When Brandon started his career as a steamfitter three years ago, he never expected to find himself working with zebra mussels. “They clog up pipes kind of the way cholesterol clogs your arteries,” Brandon says of the invasive species commonly found on the bottom of ships. As a steamfitter, Brandon works on all pressurized systems: water, fuel, oils and steam. These are all skills needed at a steam generating plant like OPG’s Darlington Nuclear Generating Station.
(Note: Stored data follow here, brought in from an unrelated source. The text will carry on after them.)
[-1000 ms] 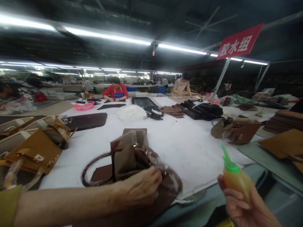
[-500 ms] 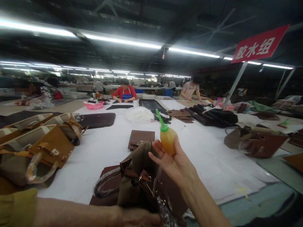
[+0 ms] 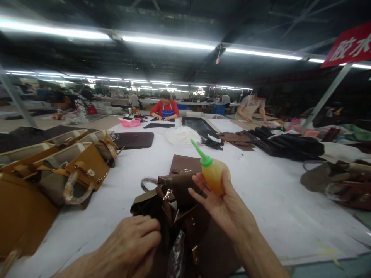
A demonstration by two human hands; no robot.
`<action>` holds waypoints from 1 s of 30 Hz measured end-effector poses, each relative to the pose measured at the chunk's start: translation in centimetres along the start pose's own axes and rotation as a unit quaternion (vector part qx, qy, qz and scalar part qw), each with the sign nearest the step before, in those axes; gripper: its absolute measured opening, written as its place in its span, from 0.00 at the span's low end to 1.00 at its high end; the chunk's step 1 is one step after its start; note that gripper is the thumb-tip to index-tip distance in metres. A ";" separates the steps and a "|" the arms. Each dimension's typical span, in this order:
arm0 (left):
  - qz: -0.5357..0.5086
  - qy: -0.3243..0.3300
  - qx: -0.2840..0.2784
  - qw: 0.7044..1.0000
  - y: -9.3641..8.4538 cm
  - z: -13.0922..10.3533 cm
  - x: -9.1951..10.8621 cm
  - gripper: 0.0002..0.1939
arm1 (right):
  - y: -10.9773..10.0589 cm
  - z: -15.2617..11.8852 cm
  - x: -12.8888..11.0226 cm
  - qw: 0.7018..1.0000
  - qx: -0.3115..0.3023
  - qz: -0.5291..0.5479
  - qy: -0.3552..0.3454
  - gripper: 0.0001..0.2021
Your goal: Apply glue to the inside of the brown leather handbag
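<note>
A squeeze bottle [image 3: 216, 175] of amber liquid, with a green cap and nozzle pointing up and left, is held in my right hand [image 3: 228, 208] between thumb and fingers. Below it on the white-covered table lies a dark brown handbag [image 3: 203, 227] with metal clasps and a plastic-wrapped handle. My left hand [image 3: 131, 243], its fingers curled, is at the bag's left side and grips its dark edge; the fingertips are partly hidden. Behind the bag lies a flat brown piece [image 3: 182, 164].
Tan handbags [image 3: 84, 170] stand at the left; another brown bag [image 3: 348, 185] is at the right. Farther back are a pink basin [image 3: 129, 122], a white bundle [image 3: 182, 136] and dark material [image 3: 286, 143]. A person in red [image 3: 165, 108] works across the table.
The view has turned left. My left hand has risen from low in the view and now shows curled at the bag, which has shifted in pose. The bottle stays in my right hand.
</note>
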State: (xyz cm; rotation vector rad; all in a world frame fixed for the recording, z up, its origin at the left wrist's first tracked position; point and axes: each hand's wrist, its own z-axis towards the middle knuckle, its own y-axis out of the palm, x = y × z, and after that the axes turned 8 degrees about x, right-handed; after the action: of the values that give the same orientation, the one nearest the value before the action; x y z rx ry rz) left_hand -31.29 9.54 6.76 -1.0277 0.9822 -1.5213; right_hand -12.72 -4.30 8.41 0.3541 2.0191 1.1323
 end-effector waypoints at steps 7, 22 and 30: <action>-0.131 -0.167 -0.056 0.976 2.0 6.3 2.5 0.06 | -0.7 -0.8 -0.6 1.000 0.011 0.013 -0.011 0.20; -0.276 -0.132 -0.033 0.951 -2.6 3.9 -1.3 0.09 | -0.3 -3.8 -1.5 0.999 0.050 0.003 -0.016 0.19; -0.031 -0.284 0.058 0.957 0.3 7.5 -2.1 0.26 | -2.9 -2.4 -1.7 0.999 0.032 -0.023 0.016 0.17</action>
State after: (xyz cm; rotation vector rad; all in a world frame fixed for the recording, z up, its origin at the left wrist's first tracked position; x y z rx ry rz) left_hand -23.76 10.97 8.48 -1.3179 0.4536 -1.2077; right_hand -12.98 -8.34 7.56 0.3207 2.0849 1.0530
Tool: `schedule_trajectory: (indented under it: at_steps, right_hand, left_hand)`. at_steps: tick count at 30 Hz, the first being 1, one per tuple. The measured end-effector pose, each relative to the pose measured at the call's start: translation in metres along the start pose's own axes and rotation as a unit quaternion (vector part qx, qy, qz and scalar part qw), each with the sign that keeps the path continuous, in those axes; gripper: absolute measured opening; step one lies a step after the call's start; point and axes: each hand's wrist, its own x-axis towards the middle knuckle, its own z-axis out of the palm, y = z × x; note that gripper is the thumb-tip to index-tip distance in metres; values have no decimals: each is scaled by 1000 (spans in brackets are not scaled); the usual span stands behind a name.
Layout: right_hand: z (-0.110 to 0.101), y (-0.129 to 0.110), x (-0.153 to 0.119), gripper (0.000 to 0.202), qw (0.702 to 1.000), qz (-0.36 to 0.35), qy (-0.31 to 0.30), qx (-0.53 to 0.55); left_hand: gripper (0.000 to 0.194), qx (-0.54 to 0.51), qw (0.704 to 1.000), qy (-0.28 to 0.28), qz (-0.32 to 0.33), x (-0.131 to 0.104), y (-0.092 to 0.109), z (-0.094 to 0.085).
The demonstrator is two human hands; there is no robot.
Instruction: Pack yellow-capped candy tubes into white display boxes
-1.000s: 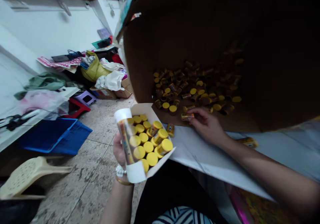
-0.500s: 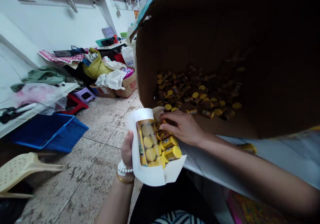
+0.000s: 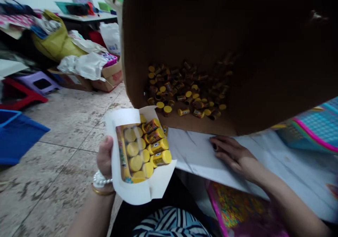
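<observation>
My left hand [image 3: 105, 157] grips the side of a white windowed carton [image 3: 155, 191], tilted in front of me. Inside, several small yellow-lidded tubs [image 3: 136, 163] show their lids through the window, while others lie sideways at its open side. Off to the right, my right hand [image 3: 235, 154] rests low over the table, its fingers closed round a small tub [image 3: 215, 146] whose dark end peeks out at the fingertips; the rest of it is hidden. Behind both hands, a large cardboard box [image 3: 185, 122] lies on its side with many loose tubs [image 3: 183, 112] in it.
The pale marbled table [image 3: 190, 149] runs under the big box. A turquoise mesh basket [image 3: 317, 124] with a pink rim stands at right. Below the table is a pink-edged container [image 3: 219, 212] of colourful bits. A blue crate [image 3: 21, 135] and stools [image 3: 39, 82] stand on the floor at left.
My right hand has left the carton and moved right to the tabletop, closing on a tub there. The tubs at the carton's open side now show uncovered. The view has swung right.
</observation>
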Motion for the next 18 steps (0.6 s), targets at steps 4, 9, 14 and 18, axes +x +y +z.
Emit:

They are also skills required to figure out how best to safely mitigate zebra mussel pipe infestation.
Brandon was contracted by ES Fox a year ago to work on the zebra mussel mitigation project at Darlington during its $12.8 billion refurbishment project. “We put sodium hypochlorite in the cooling water we draw from the lake,” he says about the compound commonly used in water purification that also prevents the mussels from breeding in the pipes. “After the water goes through the lake water cooling system, it goes to the water treatment plant where the sodium hypochlorite is removed, so the water’s safe to go back into the lake.”
While working with zebra mussels was an unexpected turn in his career, for Brandon, it was a welcome one. “Not everyone gets to work at a nuclear power plant,” he says. “I’ve worked as a foreman and on natural gas rigs out west, but there’s a lot of big, impressive equipment here that you’ll just never get to see anywhere else.”